Laughter Around the Corner

in 13rd T-Mobile New Horizons International Film Festival

by Błażej Hrapkowicz

Even the most experimental, non-linear, non-narrative cinema needs a structure. It can be an anti-structure, destroying every possible convention of storytelling cinema; it can be a purely visual structure with no story, plot or characters. However, there has to be a backbone to hold and convey a filmmaker’s ideas, feelings, impressions. The thought of having something grand and revolutionary to say is dangerous and should be scrutinized — what exactly do I have to tell the audience, how do I want to tell it and is it actually anything remotely interesting?

T-Mobile New Horizons has discovered many fantastic directors over the years. It is still the best festival in Poland and among the best of my personal experience. Carefully shaped around the original taste of its organizers, Roman Gutek’s enterprise brings the best and most daring artistic ventures in contemporary cinema to Poland. What’s interesting about this year’s edition is how the bravest and richest films blended the conventions of artistic and genre filmmaking.

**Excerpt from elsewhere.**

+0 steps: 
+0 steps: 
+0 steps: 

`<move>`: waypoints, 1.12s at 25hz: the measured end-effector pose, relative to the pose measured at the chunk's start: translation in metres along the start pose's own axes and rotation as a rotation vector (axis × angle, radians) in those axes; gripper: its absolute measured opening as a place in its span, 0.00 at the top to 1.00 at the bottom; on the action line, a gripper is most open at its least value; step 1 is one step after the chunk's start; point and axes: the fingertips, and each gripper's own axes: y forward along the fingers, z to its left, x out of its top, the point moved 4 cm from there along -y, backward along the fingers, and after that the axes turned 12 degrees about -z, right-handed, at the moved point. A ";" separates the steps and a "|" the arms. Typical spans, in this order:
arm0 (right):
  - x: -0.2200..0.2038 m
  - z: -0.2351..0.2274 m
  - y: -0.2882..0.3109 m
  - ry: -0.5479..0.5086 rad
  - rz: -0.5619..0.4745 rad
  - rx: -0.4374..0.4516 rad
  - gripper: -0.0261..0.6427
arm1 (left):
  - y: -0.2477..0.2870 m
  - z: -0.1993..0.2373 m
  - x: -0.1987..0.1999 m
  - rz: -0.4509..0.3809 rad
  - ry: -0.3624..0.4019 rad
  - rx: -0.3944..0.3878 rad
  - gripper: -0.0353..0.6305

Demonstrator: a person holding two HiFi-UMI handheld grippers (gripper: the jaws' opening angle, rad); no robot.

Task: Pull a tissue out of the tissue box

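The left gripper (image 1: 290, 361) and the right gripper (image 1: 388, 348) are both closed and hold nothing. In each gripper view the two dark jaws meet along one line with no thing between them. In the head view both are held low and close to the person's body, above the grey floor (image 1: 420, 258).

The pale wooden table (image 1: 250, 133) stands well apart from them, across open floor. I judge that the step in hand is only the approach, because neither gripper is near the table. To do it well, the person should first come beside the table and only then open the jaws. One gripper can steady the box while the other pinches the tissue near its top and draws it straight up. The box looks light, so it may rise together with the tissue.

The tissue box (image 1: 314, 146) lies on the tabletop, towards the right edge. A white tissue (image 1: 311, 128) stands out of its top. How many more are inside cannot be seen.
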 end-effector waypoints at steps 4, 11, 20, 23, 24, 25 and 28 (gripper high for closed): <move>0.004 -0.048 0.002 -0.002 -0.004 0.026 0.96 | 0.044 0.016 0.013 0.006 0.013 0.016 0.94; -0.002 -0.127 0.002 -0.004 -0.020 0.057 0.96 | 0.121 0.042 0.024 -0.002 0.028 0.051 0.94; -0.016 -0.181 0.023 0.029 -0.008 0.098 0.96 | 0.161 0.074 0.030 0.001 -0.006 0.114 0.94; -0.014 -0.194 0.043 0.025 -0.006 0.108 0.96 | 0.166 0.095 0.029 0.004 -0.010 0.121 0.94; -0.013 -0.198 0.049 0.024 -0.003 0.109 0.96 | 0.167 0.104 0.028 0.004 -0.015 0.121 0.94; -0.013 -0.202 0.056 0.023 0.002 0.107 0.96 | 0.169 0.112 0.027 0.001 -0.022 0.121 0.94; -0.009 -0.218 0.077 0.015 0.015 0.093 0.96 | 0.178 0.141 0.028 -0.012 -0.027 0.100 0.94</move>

The obviously experimental pieces — with the exception of Lucien Castaing-Taylor and Véréna Paravel’s impressive, if slightly overlong Leviathan — often turned out to be unbearable exercises in self-indulgence (Manuela Morgaine’s four-hour Lightning ranking among the most extreme examples). Directors nodding towards genre, but remaining auteurs at the same time, found an appropriate structure for their out-stretching imagination.

The prime example of this approach is Alain Guiraudie’s Stranger by the Lake (L’inconnu du lac) — the winner of FIPRESCI prize. Set in one location (the eponymous lake) and featuring only a handful of characters, Stranger by the Lake incorporates recognizable arthouse language, with static camera work, sparse and precise mise-en-scene — as well as tight editing, which gives the well-focused narrative a steady pace. Guiraudie slowly exposes and describes the small world of a beach serving as a cruising zone for homosexuals. Lying naked on the sand, characters look like merchandise on display, ready for pick-up and immediate consumption. Through poignant visual language, laconic but meaningful dialogue and perfectly executed moments of silence, Guiraudie establishes basic rules of conduct in terms of communication between characters — both verbal and non-verbal.

If one wanted to argue against the commonly-held view that genre structures diminish artistic imagination, Stranger by the Lake can be advanced as persuasive evidence. After setting up the major themes and motifs of his film, Guiraudie changes the direction of his narrative towards thriller, and therefore shows how the genre can move ideas forward rather than turn them into clichés. The sense of imminent danger that prevails till the very end of the film helps the director to tell a story about erotic attraction and its very close relationship with death drive. Eros and Thanatos are very much the patrons of Stranger by the Lake, where lust and fear work together to create enormous tension.

The way Guiraudie handles this tension is somewhat similar to Sam Raimi’s method. The director of The Evil Dead (1981) has repeatedly stated that horror and comedy are very much two sides of one coin. In Stranger by the Lake the subtle, yet very suggestive undertone of terror is beautifully combined with delicate pastiche. Guiraudie’s sophisticated sense of humour never turns into mockery — not only does it not destroy so carefully built tension, it also makes the film more profound and perversely enjoyable. We are not allowed any comic relief, but we can feel the laughter lurking around the corner. And we can certainly feel the frissons it provides.